Andrew is building a video storage app. Users can upload their videos to his app and then browse them later. During the upload process, Andrew first stores the video to S3 and then updates a database containing metadata about the video (e.g., title, upload date). This database is used show all the uploaded videos of a user.

The upload process take a while to complete because storing the video on S3 takes a while. Andrew's boss, Ram, suggests that they update the database first and upload the video to S3 in a background thread. This can reduce the perceived duration of the upload process because the user would see the video's information (e.g., title) in their app.

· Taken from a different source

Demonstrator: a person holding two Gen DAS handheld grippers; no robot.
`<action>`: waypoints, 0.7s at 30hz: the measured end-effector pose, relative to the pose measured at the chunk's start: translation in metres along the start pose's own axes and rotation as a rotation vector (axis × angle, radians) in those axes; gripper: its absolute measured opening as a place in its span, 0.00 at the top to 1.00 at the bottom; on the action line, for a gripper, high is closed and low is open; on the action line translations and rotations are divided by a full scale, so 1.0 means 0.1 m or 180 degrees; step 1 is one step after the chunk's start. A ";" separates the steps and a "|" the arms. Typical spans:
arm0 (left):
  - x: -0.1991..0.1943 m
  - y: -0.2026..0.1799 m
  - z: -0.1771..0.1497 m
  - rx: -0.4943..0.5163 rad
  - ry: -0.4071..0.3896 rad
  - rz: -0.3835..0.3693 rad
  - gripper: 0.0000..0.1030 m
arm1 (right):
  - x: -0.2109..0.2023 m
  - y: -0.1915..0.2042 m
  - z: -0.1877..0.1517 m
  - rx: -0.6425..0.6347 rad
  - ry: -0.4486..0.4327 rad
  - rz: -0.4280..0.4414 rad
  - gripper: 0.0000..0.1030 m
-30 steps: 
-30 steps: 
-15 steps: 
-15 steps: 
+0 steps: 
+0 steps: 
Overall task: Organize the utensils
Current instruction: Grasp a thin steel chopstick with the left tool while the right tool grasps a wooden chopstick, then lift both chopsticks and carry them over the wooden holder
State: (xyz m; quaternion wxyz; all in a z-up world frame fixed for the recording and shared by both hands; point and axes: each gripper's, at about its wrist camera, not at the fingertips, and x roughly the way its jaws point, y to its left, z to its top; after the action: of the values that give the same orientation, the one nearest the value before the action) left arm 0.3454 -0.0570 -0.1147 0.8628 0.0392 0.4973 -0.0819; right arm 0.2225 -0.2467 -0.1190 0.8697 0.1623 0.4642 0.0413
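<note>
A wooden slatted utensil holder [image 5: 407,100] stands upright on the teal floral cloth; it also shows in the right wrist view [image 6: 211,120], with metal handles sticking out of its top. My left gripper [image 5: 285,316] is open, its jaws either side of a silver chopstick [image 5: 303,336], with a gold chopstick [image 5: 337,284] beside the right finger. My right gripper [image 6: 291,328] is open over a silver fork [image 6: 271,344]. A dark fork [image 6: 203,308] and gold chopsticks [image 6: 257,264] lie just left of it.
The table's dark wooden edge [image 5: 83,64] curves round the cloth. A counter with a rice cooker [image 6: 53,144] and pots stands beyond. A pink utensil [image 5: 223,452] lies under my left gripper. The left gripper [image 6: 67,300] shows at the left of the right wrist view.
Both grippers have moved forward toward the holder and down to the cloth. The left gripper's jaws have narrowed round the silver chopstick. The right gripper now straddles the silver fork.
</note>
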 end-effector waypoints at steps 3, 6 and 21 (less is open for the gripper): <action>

Andrew disagrees with Ram citing fault tolerance reasons.

Do you agree with Andrew or Ram?

Solution coming up in the next post!

Solution to high tail latency for reads from an SSD:

The reason Jenny is seeing high tail latency for reads is that reads (which take 10s of microseconds) can get queued behind writes (100s of milliseconds) or erasures (single digit seconds) in SSDs.

SSDs consist of multiple concurrently operating planes. However, within a place, operations (reads, writes, erasures) are serialized. If a read gets stuck behind a write or an erasure on a place, the end-to-end latency for that read would be much higher than a typical read. This manifests as the high read tail latency.

Tiny-Tail Flash is a good read on this topic. Interruptible writes and erasures are another solution to this problem. Last I had checked, there were no papers talking about interruptible erasures, only patents, but a recent search showed this paper (I haven't read it yet though).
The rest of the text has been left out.